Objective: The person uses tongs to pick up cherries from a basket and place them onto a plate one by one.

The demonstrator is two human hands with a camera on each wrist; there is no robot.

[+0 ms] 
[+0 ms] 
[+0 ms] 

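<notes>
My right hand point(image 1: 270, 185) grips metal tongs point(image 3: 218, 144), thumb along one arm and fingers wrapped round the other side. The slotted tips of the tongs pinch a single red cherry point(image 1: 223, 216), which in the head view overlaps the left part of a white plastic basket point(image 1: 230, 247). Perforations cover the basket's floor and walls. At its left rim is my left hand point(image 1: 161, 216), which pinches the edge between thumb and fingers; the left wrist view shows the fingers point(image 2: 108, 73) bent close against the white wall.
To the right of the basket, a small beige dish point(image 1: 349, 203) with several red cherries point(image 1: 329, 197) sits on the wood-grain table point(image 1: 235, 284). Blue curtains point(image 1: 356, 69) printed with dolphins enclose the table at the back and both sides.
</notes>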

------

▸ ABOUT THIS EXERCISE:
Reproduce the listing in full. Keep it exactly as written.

▸ RESPONSE AREA:
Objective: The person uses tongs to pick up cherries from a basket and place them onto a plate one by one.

The demonstrator is two human hands with a camera on each wrist; there is no robot.

[+0 ms] 
[+0 ms] 
[+0 ms] 

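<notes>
My right hand point(image 1: 270, 185) grips metal tongs point(image 3: 218, 144), thumb along one arm and fingers wrapped round the other side. The slotted tips of the tongs pinch a single red cherry point(image 1: 223, 216), which in the head view overlaps the left part of a white plastic basket point(image 1: 230, 247). Perforations cover the basket's floor and walls. At its left rim is my left hand point(image 1: 161, 216), which pinches the edge between thumb and fingers; the left wrist view shows the fingers point(image 2: 108, 73) bent close against the white wall.
To the right of the basket, a small beige dish point(image 1: 349, 203) with several red cherries point(image 1: 329, 197) sits on the wood-grain table point(image 1: 235, 284). Blue curtains point(image 1: 356, 69) printed with dolphins enclose the table at the back and both sides.
</notes>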

No more is needed to finish this exercise.